We may remove any of Your Content at any time if we determine that it violates any of these Terms. You represent and warrant that: (y) you have all necessary rights in Your Content to make it available through the Services and grant the license rights in these Terms, and (z) our use of Your Content as permitted by these Terms will not violate any rights of or cause injury to any person or entity.

2.4 Prohibited Conduct.

You will not:

(a) engage in any harassing, threatening, intimidating, predatory or stalking conduct;

(b) impersonate or post on behalf of any person or entity without their authorization or otherwise misrepresent your affiliation with a person or entity;

(c) use our Services other than for their intended purpose and in any manner that could interfere with, disrupt, negatively affect or inhibit other users from fully enjoying our Services or that could damage, disable, overburden or impair the functioning of our Services in any manner;

(d) send, distribute or post spam, unsolicited or bulk commercial electronic communications, chain letters, or pyramid schemes; or

(e) use our Services for any illegal or unauthorized purpose, or engage in, encourage or promote any activity that violates these Terms.

2.5 Responsibility for Use.

You will be responsible for (a) use of any Services by any individual who is an employee, consultant, contractor or agent of yours and who is authorized to use the Services, for whom you have paid the applicable fees and who has been supplied with a user identification and password by us or by you (each, a “User“), (b) securing the login credentials provided to you or your Users from disclosure to third parties and from unauthorized use, (c) compliance with this Agreement by all Users, (d) the accuracy and quality of Your Data, and (e) compliance by you and all Users with any applicable limitations based on the Services purchased by you, including, without limitation, any limit on the number of servers, Users, CPUs, transaction volumes and any other applicable limitations.

2.6 Third Party Products, Services or Materials.

We do not warrant or endorse, and to the fullest extent of applicable law, will have no responsibility with respect to: (a) products or services that you have been offered or that you obtain from a third party that relate to the Services, even if accessed through a hyperlink or other method using the Services, (b) any third party data, information, content or other materials posted or otherwise made available through the Services, including any third party advertisements, or (c) any data or other information you may provide to any third party.

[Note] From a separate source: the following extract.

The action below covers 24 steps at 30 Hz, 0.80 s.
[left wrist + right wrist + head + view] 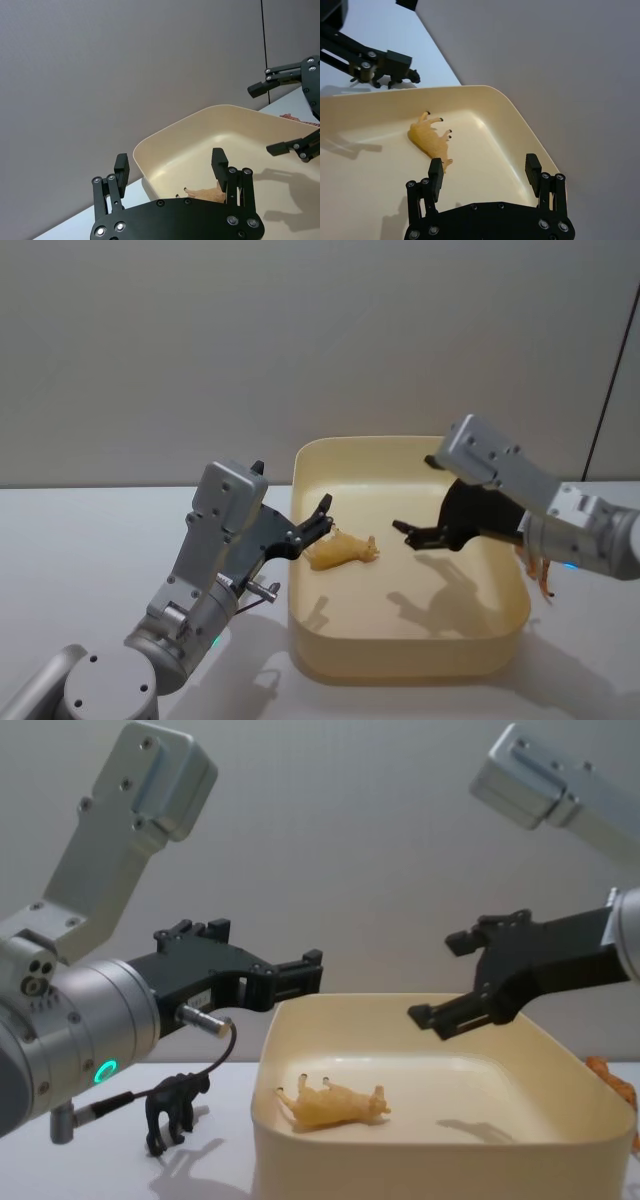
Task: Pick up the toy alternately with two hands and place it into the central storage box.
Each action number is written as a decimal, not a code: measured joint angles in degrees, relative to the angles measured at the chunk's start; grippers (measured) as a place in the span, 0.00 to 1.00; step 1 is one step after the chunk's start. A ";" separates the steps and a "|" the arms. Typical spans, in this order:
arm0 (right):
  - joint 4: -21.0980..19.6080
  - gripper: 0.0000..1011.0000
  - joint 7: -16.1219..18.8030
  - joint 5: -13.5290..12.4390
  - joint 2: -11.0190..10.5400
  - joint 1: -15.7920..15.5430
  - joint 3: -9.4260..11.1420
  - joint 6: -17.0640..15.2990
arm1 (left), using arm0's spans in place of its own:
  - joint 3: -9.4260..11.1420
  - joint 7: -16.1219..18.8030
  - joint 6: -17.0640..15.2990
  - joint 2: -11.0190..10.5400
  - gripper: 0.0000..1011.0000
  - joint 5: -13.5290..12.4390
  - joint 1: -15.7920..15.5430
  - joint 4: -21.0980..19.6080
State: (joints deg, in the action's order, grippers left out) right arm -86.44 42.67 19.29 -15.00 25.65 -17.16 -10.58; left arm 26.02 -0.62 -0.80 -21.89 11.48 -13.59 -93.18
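Yellow toy [342,551] in the tub [410,665]: three toys, one tub, two grippers.
It is the tub's sole content, lying on its side on the floor of the left half, long axis left to right, head rightward, legs raised. A black toy [175,1108] stands on the table [100,540] left of the tub; an orange toy [538,575] lies right of it. The left gripper [170,160], at the left rim, and the right gripper [438,978], above the tub, hang spread and empty.

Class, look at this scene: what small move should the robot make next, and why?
Probably the right gripper, open over the tub, should swing out toward the orange toy beside the tub's right wall. The yellow toy already lies inside near the open left gripper, so the right's turn seems likely; the black toy waits at left.
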 joint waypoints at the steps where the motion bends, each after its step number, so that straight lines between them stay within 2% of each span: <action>1: -0.10 0.99 -0.36 -0.18 -0.10 -0.08 0.09 0.00 | 0.00 0.00 0.00 0.00 0.99 0.00 0.00 0.00; 8: -1.22 0.99 -4.13 -2.89 -1.08 -1.31 1.04 -0.33 | 0.00 0.00 0.00 0.00 0.99 0.00 0.00 0.00; 17: -3.17 0.99 -10.58 -8.76 -2.34 -3.86 2.72 -1.73 | 0.00 0.00 0.00 0.00 0.99 0.00 0.00 0.00; 19: -3.93 0.99 -13.24 -11.17 -2.75 -4.89 3.32 -2.32 | 0.00 0.00 0.00 0.00 0.99 0.00 0.00 0.00; 21: -4.18 0.99 -13.80 -11.74 -2.89 -5.26 3.53 -2.44 | 0.00 0.00 0.00 0.00 0.99 0.00 0.00 0.00; 23: -4.99 0.99 -16.52 -14.24 -3.37 -6.55 4.25 -2.98 | 0.00 0.00 0.00 0.00 0.99 0.00 0.00 0.00; 24: -4.99 0.99 -16.52 -14.24 -3.37 -6.55 4.25 -2.98 | 0.00 0.00 0.00 0.00 0.99 0.00 0.00 0.00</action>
State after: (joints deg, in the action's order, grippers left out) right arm -91.43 26.16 5.05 -18.38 19.10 -12.91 -13.56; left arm 26.02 -0.62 -0.80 -21.89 11.48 -13.59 -93.18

You are responsible for obtaining and maintaining any computer hardware, equipment, network services and connectivity, telecommunications services and other products and services necessary to access and use the Services.

Section 3. Fees and Payment for Services.

3.1 Fees.

You will pay all fees specified in all Order Forms. Except as otherwise specified herein or in an Order Form, (a) fees are based on Services purchased and not actual usage, (b) payment obligations are non-cancelable and fees paid are non-refundable, and (c) the volumes purchased cannot be decreased during the relevant subscription terms stated on the Order Form.

3.2 Payment.

We will invoice you, and you will pay all invoices, in accordance with the relevant Order Form. You are responsible for providing complete and accurate billing and contact information to us and notifying us of any changes to such information.

3.3 Late Payment.

If any fees payable hereunder are not received from you by the due date set forth in the Order Form then (a) the overdue fees will accrue interest at the rate of 1.5% per month or the maximum amount permitted by applicable law, whichever is less, computed and compounded daily until paid in full, and (b) we may condition future subscription renewals and Order Forms on payment terms shorter than those specified in the applicable Order Form.

3.4 Suspension of Services and Acceleration.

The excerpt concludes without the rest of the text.